§ **About this exercise**: Reproduce all of the data word for word.
☆ ☆ ☆ ☆
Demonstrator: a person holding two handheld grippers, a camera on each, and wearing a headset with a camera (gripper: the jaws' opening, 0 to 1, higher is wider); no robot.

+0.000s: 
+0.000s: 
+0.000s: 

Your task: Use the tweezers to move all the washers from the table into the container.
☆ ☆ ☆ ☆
§ **Written answer**:
Demonstrator: a person holding two handheld grippers, a camera on each, and wearing a headset with a camera (gripper: the jaws' opening, 0 to 1, higher is wider); no robot.

+0.000s: 
+0.000s: 
+0.000s: 

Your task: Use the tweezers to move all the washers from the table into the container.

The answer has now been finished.